# Bridal Portraits. Let me know what you think..



## pashabelman




----------



## Rephargotohp

They're nice
But don't make Backlighting your one trick pony


----------



## Bossy

I agree they are nice.  Theres a sliding horizon in 4 (or was it 5) and IMO the eyes are overdone in a few of them. What a gorgeous bride


----------



## Robin Usagani

Dude... nice!  I like your style man.  I love this.  I love pretty brides, I love horses, I love black and white, I love grain, I love back lighting, I love shallow DOF, and you put them all together!


----------



## cgipson1

Very nice, Pasha.... my one nit is "Where is the beautiful blue sky?"


----------



## bell

I know this washed out color style is in now. Almost everyone is selling actions to create such style of wedding and portrait images. I would be very careful which one you use, or if you have created your own be careful not to blow out too much the skin tones. Just a tiny suggestion. Your compositions and ideas are bang on. Image treatment I would worrk on a bit more. Kudos. Keep on clicking.


----------



## paigew

I love them all but #1. While I think it is a beautiful photo, the bride is sooooo tiny. And leaves me wondering why she is just standing alone in her wedding dress in a feild.


----------



## jowensphoto

What Schwetty said! I think it would help a lot of people on the beginner board to take a look at this... grain is not your enemy!!!


----------



## jah1984

I'm new here and here is my first comment/post ever on thephotofurm.com  These are beautiful.. Like I said.. I'm new and not getting too technical about it.. I'm sure the bride adores these pictures..I wish I get to shoot something like this.. Beautiful bride, beautiful horse, beautiful time of day   Love them


----------



## GreatPhotoRace

Very nice! My ONLY complaint is that in the first few, the dress is really over exposed. I've noticed that a lot in bridal shots recently actually.


----------



## c.cloudwalker

That first one is a one of a kind you are really lucky to get once in a while and I would have put it last because after seeing that everything else is extremely boring.


----------



## jwbryson1

I like these images.  My nits are on the first one the bride is so small I don't really consider it a bridal portrait.  Great tree photo.  The shots with the horses are okay--I feel like the horse is the subject in some of them, not the bride, so I'm not fond of that.

They are also awfully washed out on occasion, which seems to be popular at this point, but I'm not thrilled with it.


----------



## willis_927

c.cloudwalker said:


> That first one is a one of a kind you are really lucky to get once in a while and I would have put it last because after seeing that everything else is extremely boring.


Disagree that the first makes the rest boring, they are still all very nice.
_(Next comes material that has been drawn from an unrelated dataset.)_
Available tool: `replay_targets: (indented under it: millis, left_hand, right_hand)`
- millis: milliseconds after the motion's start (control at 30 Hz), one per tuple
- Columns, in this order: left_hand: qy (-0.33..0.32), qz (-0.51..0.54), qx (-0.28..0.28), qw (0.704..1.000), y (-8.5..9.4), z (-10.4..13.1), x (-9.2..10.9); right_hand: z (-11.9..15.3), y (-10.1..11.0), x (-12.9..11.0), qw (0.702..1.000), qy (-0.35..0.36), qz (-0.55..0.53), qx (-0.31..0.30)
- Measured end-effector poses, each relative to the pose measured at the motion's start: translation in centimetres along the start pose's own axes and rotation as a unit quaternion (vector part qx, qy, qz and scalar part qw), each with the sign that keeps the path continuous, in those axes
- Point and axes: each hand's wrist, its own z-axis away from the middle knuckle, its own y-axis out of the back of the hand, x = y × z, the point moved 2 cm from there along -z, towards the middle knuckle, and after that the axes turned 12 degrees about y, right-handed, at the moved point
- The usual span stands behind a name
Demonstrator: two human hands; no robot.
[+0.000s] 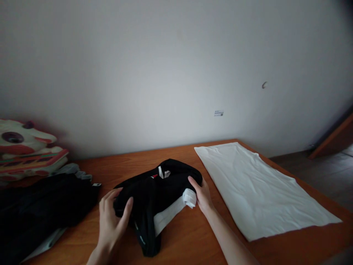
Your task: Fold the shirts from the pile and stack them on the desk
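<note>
A black garment (172,187) lies bunched on the wooden table in front of me, with small white tags and a red mark near its middle. At its right edge my right hand (200,191) grips the cloth, thumb on top. My left hand (113,211) is curled round the left edge, its thumb and fingers on either side of the cloth. A white strip with a rolled end (189,198) sticks out from the garment beside my right hand. The cloth's lower part hangs in a narrow fold toward me. My fingertips under the fabric are hidden.
A white cloth (261,187) is spread flat on the right of the wooden table (176,250). Dark clothes (49,202) are piled at the left, in front of a plush-looking toy (24,147). The pale wall (154,81) borders the table's far edge.
</note>
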Motion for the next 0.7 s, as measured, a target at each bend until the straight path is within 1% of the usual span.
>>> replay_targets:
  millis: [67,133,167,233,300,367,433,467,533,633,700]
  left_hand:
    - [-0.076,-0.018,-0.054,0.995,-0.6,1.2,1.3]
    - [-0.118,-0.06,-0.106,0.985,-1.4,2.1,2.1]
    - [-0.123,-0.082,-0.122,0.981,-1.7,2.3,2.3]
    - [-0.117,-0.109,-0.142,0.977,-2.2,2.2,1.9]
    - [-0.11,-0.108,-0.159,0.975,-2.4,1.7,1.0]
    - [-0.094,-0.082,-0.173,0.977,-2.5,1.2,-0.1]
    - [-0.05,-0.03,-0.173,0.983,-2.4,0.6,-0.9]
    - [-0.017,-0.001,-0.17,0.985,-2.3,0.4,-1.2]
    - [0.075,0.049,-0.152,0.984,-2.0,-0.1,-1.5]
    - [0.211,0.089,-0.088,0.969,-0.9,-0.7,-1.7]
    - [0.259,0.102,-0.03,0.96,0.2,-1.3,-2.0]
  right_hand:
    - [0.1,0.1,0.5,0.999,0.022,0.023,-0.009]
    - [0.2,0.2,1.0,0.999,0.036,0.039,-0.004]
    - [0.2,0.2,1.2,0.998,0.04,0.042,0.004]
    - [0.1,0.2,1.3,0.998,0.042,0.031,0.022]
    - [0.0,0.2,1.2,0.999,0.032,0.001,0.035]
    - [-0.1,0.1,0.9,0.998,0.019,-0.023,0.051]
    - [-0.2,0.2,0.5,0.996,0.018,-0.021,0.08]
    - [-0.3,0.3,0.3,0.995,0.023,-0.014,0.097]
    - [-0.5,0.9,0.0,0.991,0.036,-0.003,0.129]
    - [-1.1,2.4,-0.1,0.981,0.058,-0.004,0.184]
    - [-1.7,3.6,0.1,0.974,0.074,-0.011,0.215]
But the first one is gorgeous! That one will be blown up and hung forsure!


----------



## MLeeK

The shots are gorgeous.
Is her face a peeling sunburn? Might want to smooth that a little bit.


----------



## pashabelman

What do you suggest Reph? What would you like to see?


----------



## Robin Usagani

#1 is more like an art.  Who cares if you cant see the face.  It is like a landscape photo with a little personal touch.  Just like a silhouette shot where you cant identify the person.


----------



## pashabelman

Rephargotohp said:


> They're nice
> But don't make Backlighting your one trick pony


 what else would you like to see me add to my tricks?


----------



## Robin Usagani

pashabelman said:


> Rephargotohp said:
> 
> 
> 
> They're nice
> But don't make Backlighting your one trick pony
> 
> 
> 
> what else would you like to see me add to my tricks?
Click to expand...


Probably he meant more strobe work with blue sky.

Pasha, you are good man.  Keep doing your thing.  Your work is excellente!


----------



## pashabelman

c.cloudwalker said:


> That first one is a one of a kind you are really lucky to get once in a while and I would have put it last because after seeing that everything else is extremely boring.


 There was no luck involved in taking this image under the tree. I think it's the bigger picture that you have to see. Imagine this photo as a canvas 20x30 or even larger... not your standard all transitional Bridal Canvas with your face.


----------



## pashabelman

Schwettylens said:


> pashabelman said:
> 
> 
> 
> 
> 
> Rephargotohp said:
> 
> 
> 
> They're nice
> But don't make Backlighting your one trick pony
> 
> 
> 
> what else would you like to see me add to my tricks?
> 
> Click to expand...
> 
> 
> Probably he meant more strobe work with blue sky.
> 
> Pasha, you are good man.  Keep doing your thing.  Your work is excellente!
Click to expand...


Thank you. I have no Strobes in my arsenal of equipment. I try to use my flashes only at the wedding reception... (if I needed) usually later at night. Most of my photography is based on natural lights..  I thank you Schwettylens


----------



## willis_927

I have no problem with #1 being centered.. however I do wonder how it would look with the tree more to the left?


----------



## pashabelman

willis_927 said:


> I have no problem with #1 being centered.. however I do wonder how it would look with the tree more to the left?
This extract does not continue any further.